Oportunidade perdida
Os Brics – grupo de países emergentes formado por Brasil, Rússia, Índia, China e África do Sul – se reúnem todos os anos desde 2009.
Essa é a terceira participação de Temer, e ofereceu mais oportunidades do que apenas pose para fotos: em um momento em que o protecionismo do governo americano de Donald Trump provoca guerras comerciais, a cúpula foi um espaço para outros países tomarem a frente na defesa do multilateralismo.
“Havia muita gente achando que o bloco seria temporário, mas ele já conseguiu mostrar que veio para ficar”, afirma Oliver Stuenkel, coordenador do MBA de Relações Internacionais da FGV-SP.
Nos últimos dez anos, os Brics consolidaram a sigla com a defesa de interesses comuns, a institucionalização de um Conselho Empresarial e a criação de um banco de desenvolvimento próprio.
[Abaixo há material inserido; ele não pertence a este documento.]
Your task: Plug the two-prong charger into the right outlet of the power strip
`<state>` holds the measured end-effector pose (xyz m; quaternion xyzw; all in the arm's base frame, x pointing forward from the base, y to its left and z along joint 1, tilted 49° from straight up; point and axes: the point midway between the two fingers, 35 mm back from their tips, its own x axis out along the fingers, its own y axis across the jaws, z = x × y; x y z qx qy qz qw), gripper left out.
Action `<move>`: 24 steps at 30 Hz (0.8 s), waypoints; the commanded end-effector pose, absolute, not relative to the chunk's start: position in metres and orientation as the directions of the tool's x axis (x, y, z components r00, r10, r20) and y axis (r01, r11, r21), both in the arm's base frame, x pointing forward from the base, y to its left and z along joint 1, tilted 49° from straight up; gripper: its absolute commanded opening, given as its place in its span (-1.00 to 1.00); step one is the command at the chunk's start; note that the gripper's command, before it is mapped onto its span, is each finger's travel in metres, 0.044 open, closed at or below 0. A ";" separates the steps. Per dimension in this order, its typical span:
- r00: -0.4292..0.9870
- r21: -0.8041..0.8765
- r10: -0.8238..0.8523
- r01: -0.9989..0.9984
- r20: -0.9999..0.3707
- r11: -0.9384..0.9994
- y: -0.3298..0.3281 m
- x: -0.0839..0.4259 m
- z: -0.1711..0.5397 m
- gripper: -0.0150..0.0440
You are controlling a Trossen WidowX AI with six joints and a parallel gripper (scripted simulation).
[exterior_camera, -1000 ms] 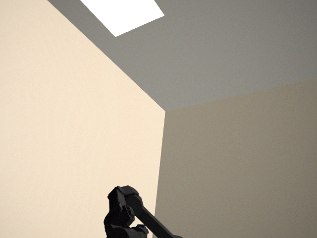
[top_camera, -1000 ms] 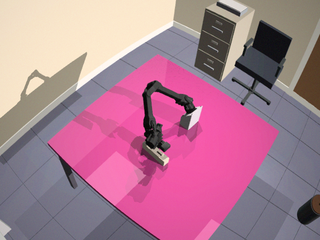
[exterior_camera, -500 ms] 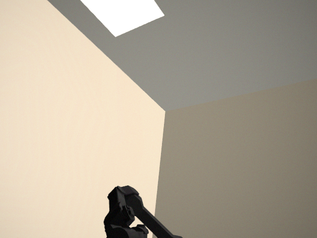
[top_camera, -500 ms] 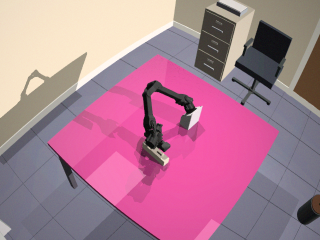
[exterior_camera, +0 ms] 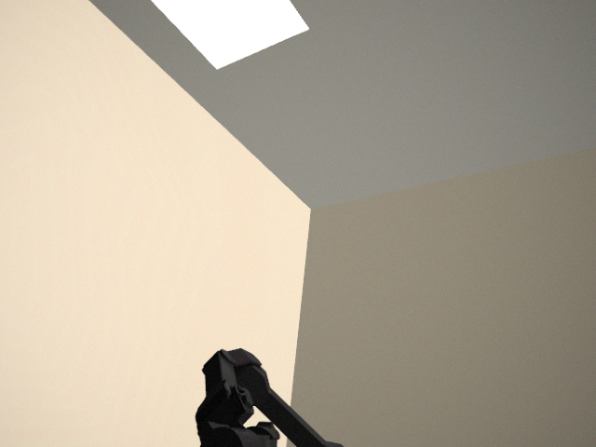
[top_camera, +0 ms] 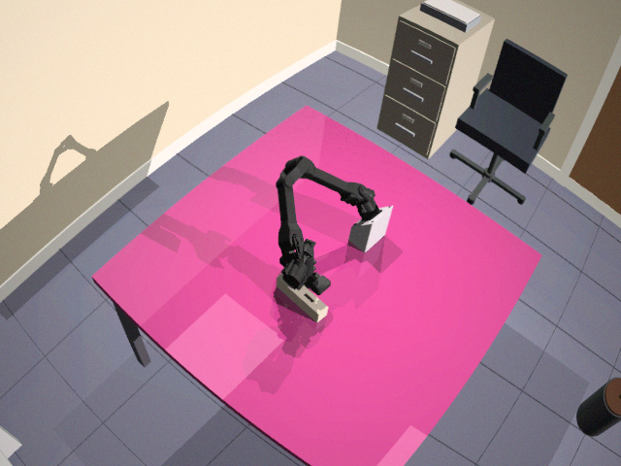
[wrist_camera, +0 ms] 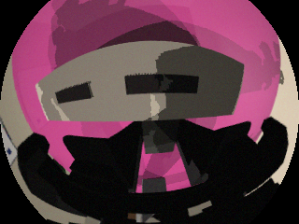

Segundo analistas ouvidos pela BBC News Brasil, no entanto, a dificuldade de Temer é não ter força política para aproveitar essa oportunidade. “É um momento super favorável para que países com menor importância assumam o protagonismo”, explica o pesquisador Sergio Veloso, do centro de estudos BRICS Policy Center.
“Temer, no entanto, é incapaz de surfar nessa onda. Hoje, a única coisa que o governo pode fazer é buscar sobrevivência e tentar manter algo de si no próximo governo”, afirma o pesquisador.
Segundo Stuenkel, o Itamaraty tem feito um esforço considerável para manter a participação brasileira no bloco.
“O ministro das Relações Exteriores, Aloysio Nunes, viajou muito à África, deu apoio ao conceito dos Brics, que inicialmente encarava com ceticismo. Fez o que podia, dentro do possível”, afirma o especialista. “O problema é que o governo Temer é muito fragilizado, e isso tem um impacto direto na política externa.”
“Dá pra dizer que estamos num momento de desprestígio, de extrema fraqueza, sem capacidade de construir uma narrativa de investimento públicos ou projeção do Brasil pra fora”, diz Veloso.
Brasil tem duas reuniões bilaterais
Segundo os analistas ouvidos pela BBC News Brasil, as relações bilaterais do Brasil na Cúpula são um exemplo desta dificuldade de agregar prestígio.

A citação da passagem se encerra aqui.